### Source data
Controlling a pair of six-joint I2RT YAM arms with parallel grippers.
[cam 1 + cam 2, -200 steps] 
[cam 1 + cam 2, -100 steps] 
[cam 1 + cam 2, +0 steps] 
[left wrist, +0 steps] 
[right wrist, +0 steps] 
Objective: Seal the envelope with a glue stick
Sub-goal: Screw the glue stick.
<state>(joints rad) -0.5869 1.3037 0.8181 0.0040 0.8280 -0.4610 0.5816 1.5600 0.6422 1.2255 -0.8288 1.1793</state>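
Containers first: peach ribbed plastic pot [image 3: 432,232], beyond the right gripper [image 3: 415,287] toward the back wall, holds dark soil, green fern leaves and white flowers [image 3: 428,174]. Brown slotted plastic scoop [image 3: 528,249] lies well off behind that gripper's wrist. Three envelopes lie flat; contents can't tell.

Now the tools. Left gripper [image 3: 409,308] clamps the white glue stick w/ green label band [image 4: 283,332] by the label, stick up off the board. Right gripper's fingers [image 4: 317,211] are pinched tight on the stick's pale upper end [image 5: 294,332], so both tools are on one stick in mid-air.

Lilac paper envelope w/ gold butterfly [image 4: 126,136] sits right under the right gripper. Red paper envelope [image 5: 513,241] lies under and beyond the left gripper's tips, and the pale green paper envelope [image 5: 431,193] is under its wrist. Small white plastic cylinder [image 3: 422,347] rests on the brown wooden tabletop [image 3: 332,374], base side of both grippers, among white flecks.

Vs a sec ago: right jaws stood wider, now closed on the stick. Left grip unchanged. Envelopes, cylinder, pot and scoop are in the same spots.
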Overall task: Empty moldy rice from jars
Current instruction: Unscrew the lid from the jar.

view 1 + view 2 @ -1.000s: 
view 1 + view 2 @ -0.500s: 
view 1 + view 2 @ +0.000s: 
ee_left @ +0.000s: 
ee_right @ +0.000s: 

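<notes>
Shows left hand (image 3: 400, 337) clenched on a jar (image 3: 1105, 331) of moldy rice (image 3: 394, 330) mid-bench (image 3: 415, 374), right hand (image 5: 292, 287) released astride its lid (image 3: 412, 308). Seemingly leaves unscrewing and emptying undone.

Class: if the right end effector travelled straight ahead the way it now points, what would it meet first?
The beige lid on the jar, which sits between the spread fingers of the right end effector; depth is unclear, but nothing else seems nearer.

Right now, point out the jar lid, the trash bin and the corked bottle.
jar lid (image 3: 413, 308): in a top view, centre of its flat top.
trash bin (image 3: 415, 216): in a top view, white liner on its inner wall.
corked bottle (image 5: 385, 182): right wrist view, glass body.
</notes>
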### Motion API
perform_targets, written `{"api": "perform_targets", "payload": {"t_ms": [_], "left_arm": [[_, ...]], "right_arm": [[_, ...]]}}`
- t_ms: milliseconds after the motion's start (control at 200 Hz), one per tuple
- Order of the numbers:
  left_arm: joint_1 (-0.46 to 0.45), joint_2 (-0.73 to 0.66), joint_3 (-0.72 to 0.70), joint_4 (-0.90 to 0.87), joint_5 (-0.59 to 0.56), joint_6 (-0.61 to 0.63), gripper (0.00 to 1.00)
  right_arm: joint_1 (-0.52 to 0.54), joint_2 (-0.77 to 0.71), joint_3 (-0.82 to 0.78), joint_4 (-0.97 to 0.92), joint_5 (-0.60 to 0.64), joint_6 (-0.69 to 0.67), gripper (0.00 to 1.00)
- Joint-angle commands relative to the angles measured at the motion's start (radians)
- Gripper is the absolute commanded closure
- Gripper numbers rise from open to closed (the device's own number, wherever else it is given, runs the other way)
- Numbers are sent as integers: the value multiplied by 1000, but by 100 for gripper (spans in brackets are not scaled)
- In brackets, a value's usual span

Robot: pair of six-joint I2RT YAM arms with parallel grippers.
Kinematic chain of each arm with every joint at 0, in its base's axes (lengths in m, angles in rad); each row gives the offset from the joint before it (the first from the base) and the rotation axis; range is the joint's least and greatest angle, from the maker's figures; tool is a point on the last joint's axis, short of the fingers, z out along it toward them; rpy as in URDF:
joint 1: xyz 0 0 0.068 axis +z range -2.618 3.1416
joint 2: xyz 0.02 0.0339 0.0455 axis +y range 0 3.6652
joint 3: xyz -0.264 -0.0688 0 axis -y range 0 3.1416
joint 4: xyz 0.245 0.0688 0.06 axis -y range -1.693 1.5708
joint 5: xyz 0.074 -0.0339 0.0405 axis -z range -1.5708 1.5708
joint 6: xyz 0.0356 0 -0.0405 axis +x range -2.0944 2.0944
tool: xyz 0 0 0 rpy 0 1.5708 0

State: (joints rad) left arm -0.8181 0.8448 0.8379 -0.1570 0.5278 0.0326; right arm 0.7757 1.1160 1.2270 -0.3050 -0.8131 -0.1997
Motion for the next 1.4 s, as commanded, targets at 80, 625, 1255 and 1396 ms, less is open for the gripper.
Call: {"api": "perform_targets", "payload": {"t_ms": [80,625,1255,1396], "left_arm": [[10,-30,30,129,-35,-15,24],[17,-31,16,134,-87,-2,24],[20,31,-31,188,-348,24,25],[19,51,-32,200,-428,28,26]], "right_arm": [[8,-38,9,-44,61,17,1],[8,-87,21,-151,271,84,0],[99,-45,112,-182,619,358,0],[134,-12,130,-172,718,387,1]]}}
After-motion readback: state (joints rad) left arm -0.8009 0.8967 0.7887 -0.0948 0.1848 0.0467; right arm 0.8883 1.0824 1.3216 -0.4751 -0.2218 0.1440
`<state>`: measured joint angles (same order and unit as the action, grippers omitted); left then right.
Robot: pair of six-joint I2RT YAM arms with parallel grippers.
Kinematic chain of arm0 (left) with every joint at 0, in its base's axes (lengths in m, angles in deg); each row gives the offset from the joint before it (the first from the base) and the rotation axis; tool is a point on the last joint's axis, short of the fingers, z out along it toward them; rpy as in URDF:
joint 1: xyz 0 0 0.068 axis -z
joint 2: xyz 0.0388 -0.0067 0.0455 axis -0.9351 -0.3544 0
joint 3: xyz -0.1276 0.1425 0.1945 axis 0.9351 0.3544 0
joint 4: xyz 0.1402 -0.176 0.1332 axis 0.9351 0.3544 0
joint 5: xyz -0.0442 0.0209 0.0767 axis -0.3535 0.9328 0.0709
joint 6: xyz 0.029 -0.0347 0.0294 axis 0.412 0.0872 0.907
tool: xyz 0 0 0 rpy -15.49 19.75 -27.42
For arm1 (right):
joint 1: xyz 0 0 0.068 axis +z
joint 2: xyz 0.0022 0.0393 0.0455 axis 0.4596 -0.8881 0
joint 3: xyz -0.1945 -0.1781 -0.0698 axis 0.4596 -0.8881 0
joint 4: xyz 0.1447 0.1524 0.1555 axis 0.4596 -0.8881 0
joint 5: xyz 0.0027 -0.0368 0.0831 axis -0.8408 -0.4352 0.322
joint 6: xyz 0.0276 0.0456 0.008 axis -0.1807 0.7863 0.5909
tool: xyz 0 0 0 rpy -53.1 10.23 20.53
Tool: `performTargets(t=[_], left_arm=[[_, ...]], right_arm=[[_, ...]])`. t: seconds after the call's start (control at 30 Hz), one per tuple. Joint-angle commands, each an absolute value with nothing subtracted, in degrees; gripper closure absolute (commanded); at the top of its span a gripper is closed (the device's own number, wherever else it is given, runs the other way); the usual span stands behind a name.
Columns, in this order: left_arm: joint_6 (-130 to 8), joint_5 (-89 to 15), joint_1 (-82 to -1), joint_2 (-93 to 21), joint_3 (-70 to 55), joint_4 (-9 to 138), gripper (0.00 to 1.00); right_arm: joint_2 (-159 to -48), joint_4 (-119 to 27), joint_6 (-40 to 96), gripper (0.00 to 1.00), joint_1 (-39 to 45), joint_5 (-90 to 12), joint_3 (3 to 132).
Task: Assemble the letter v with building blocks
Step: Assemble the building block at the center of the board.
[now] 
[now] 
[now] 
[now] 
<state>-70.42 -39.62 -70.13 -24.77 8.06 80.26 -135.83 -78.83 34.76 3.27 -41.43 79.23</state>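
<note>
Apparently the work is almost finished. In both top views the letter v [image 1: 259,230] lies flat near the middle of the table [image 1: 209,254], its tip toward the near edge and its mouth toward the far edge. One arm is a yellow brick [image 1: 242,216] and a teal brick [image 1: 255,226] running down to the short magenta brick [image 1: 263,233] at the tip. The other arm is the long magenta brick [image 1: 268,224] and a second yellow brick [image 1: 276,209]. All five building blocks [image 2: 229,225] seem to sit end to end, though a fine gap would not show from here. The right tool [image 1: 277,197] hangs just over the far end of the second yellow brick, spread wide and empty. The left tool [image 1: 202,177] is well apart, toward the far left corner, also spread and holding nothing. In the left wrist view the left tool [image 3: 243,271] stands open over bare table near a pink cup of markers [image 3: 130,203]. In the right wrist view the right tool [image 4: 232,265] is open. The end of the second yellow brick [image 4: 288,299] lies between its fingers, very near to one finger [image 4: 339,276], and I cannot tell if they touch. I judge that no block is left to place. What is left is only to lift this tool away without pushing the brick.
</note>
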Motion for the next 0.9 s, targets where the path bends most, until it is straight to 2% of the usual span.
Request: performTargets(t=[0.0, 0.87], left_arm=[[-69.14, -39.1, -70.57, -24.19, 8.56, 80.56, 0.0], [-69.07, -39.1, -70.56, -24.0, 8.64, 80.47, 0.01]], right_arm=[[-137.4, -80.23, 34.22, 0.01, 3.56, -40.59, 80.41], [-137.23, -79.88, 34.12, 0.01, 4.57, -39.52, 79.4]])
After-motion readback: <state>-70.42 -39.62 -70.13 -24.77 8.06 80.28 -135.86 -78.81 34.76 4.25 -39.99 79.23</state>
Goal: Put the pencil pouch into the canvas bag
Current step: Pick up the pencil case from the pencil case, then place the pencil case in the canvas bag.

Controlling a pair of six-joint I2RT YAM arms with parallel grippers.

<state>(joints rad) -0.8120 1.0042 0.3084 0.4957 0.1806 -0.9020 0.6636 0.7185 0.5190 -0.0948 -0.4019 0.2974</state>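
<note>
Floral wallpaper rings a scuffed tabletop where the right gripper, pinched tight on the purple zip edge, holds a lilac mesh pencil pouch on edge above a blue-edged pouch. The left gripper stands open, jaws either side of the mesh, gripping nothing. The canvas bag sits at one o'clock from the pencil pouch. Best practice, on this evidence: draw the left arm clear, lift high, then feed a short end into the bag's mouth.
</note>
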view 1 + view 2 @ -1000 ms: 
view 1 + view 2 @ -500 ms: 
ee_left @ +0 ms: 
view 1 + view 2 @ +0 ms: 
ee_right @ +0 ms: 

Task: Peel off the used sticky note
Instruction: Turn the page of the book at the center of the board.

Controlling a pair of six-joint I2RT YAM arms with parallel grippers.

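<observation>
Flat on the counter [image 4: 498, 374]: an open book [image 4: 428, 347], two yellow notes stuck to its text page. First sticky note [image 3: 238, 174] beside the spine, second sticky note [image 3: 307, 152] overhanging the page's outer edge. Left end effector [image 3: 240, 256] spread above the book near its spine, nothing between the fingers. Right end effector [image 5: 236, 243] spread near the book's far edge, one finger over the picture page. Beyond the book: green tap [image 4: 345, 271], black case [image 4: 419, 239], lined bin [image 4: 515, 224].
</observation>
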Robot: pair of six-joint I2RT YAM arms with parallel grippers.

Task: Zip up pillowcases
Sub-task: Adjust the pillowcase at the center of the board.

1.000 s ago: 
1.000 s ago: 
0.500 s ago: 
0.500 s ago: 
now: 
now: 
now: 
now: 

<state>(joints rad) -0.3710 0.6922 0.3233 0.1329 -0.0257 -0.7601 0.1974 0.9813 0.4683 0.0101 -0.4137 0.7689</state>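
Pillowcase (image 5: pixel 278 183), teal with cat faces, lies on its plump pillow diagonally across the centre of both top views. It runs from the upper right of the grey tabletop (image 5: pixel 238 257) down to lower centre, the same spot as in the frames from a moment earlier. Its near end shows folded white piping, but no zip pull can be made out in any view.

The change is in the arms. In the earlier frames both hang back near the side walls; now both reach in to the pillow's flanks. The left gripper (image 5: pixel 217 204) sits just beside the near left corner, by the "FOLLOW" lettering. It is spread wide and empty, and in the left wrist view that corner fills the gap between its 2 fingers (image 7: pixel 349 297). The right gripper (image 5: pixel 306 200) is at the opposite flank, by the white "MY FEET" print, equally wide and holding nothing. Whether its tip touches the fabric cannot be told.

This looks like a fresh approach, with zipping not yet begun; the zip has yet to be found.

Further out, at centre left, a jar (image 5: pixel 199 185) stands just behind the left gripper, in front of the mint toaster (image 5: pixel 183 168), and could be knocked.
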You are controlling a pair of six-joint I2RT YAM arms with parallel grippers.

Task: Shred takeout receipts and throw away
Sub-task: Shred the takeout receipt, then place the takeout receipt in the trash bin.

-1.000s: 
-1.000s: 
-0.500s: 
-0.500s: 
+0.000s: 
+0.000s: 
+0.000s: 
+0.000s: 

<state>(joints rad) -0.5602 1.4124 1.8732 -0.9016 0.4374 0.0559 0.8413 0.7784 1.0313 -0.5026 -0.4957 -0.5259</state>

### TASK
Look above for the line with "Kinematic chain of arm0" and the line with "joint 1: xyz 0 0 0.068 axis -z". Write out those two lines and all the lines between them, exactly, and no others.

### COMPLETED EXERCISE
Kinematic chain of arm0 (left) with every joint at 0, in its base's axes (lengths in m, angles in deg); each row gives the offset from the joint before it (the first from the base) and the rotation axis; tool is a point on the last joint's axis, short of the fingers, z out along it toward them; rpy as in URDF:
joint 1: xyz 0 0 0.068 axis -z

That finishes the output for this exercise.